EXERCISE DIRECTIONS: Copy, word for word, each line of the data below from the first through the line containing "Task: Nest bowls", and stop there.

(Collected data)
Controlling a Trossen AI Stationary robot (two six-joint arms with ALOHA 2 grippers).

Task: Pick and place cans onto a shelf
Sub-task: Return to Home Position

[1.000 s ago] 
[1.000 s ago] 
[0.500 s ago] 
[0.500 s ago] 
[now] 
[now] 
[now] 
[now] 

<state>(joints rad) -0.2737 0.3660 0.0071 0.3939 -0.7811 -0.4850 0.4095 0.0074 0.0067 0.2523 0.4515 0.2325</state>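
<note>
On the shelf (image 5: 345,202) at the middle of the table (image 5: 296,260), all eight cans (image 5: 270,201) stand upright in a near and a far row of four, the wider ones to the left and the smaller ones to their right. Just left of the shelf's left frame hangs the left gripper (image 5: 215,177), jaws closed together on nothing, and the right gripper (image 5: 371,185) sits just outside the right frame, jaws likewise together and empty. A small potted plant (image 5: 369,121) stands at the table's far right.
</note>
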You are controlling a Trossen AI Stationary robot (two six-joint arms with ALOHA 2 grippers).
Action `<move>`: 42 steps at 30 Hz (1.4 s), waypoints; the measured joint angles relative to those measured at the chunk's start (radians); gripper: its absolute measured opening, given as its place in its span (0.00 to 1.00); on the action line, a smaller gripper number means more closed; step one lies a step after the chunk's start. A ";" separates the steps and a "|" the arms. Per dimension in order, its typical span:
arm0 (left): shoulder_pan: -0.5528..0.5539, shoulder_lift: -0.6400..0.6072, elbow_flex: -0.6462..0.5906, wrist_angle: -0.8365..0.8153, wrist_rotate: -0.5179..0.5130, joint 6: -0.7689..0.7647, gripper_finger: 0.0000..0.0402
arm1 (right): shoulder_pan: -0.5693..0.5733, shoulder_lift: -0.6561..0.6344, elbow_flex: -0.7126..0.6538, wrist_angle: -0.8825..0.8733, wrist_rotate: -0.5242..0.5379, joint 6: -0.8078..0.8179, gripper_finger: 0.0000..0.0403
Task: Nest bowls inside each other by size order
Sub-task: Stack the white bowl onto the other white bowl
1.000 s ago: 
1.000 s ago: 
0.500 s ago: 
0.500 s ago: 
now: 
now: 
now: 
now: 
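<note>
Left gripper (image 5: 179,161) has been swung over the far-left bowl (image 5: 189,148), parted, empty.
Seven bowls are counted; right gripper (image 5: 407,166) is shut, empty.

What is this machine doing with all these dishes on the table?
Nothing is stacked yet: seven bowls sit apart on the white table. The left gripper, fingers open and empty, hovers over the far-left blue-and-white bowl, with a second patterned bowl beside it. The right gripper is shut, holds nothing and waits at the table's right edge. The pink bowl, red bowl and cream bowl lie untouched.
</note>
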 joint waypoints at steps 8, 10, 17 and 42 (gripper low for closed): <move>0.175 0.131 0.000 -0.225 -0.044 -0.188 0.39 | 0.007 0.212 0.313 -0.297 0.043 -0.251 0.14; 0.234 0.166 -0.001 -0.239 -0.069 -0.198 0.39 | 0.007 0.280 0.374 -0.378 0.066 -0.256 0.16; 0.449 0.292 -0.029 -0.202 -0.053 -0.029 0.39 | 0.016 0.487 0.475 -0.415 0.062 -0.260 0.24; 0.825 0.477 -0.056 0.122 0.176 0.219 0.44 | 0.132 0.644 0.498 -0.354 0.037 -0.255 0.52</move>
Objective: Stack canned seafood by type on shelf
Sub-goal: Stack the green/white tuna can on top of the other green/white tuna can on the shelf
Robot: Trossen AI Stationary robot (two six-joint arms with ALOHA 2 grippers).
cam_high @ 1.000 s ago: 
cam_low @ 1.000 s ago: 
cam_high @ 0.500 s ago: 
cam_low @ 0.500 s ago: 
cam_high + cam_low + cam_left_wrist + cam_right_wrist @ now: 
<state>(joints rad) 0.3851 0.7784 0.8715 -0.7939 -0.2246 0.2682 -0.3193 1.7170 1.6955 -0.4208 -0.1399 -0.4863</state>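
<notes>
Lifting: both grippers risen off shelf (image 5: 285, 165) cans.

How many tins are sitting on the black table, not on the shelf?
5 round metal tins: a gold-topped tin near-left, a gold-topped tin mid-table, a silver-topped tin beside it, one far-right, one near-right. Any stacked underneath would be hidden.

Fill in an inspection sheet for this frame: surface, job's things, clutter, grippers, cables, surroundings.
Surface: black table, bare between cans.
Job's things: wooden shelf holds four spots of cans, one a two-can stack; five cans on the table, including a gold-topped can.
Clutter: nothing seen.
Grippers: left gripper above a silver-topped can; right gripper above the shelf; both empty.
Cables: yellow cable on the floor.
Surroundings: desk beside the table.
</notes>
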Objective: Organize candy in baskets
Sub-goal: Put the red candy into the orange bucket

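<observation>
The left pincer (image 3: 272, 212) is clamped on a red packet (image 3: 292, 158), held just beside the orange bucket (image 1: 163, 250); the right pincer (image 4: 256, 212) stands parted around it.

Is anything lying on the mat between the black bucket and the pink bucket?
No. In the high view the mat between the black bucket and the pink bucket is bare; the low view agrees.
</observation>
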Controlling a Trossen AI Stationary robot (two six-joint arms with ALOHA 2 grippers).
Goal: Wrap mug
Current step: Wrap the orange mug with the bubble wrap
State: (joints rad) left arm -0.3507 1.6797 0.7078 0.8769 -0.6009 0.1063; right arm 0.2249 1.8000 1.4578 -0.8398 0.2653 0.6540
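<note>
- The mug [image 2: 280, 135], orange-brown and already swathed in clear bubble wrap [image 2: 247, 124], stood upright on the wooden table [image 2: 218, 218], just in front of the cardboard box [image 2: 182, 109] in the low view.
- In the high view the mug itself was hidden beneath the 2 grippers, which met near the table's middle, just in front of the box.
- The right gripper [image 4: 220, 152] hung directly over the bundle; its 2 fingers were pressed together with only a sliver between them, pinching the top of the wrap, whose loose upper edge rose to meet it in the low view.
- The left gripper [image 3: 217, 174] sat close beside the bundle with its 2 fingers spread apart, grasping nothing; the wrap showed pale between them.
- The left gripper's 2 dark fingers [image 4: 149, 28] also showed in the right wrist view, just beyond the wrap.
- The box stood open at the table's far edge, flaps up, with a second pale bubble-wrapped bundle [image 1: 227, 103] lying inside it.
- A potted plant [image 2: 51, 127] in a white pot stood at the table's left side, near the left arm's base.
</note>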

PROBLEM SOLUTION:
Controlling a Trossen AI Stationary robot (two six-joint arms with ALOHA 2 grippers).

Task: Pick and place cans onto a shelf
Sub-task: Return to Home Position

[1.000 s ago] 
[1.000 s ago] 
[0.500 s ago] 
[0.500 s ago] 
[now] 
[now] 
[now] 
[now] 

<state>(joints rad) -0.2737 0.3660 0.0071 0.3939 -0.7811 -0.4850 0.4095 0.0074 0.0067 0.2523 0.4515 0.2325</state>
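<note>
On the shelf (image 5: 345,202) at the middle of the table (image 5: 296,260), all eight cans (image 5: 270,201) stand upright in a near and a far row of four, the wider ones to the left and the smaller ones to their right. Just left of the shelf's left frame hangs the left gripper (image 5: 215,177), jaws closed together on nothing, and the right gripper (image 5: 371,185) sits just outside the right frame, jaws likewise together and empty. A small potted plant (image 5: 369,121) stands at the table's far right.
</note>
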You are controlling a Trossen AI Stationary robot (two six-joint arms with ALOHA 2 grippers).
Action `<move>`: 42 steps at 30 Hz (1.4 s), waypoints; the measured joint angles relative to those measured at the chunk's start (radians); gripper: its absolute measured opening, given as its place in its span (0.00 to 1.00); on the action line, a smaller gripper number means more closed; step one lies a step after the chunk's start. A ";" separates the steps and a "|" the arms. Per dimension in order, its typical span:
arm0 (left): shoulder_pan: -0.5528..0.5539, shoulder_lift: -0.6400..0.6072, elbow_flex: -0.6462..0.5906, wrist_angle: -0.8365..0.8153, wrist_rotate: -0.5179..0.5130, joint 6: -0.7689..0.7647, gripper_finger: 0.0000..0.0402
arm1 (right): shoulder_pan: -0.5693..0.5733, shoulder_lift: -0.6561..0.6344, elbow_flex: -0.7126..0.6538, wrist_angle: -0.8825..0.8733, wrist_rotate: -0.5242..0.5379, joint 6: -0.8078..0.8179, gripper_finger: 0.0000..0.0403
Task: Nest bowls inside each other by size order

The answer given is complete as it stands.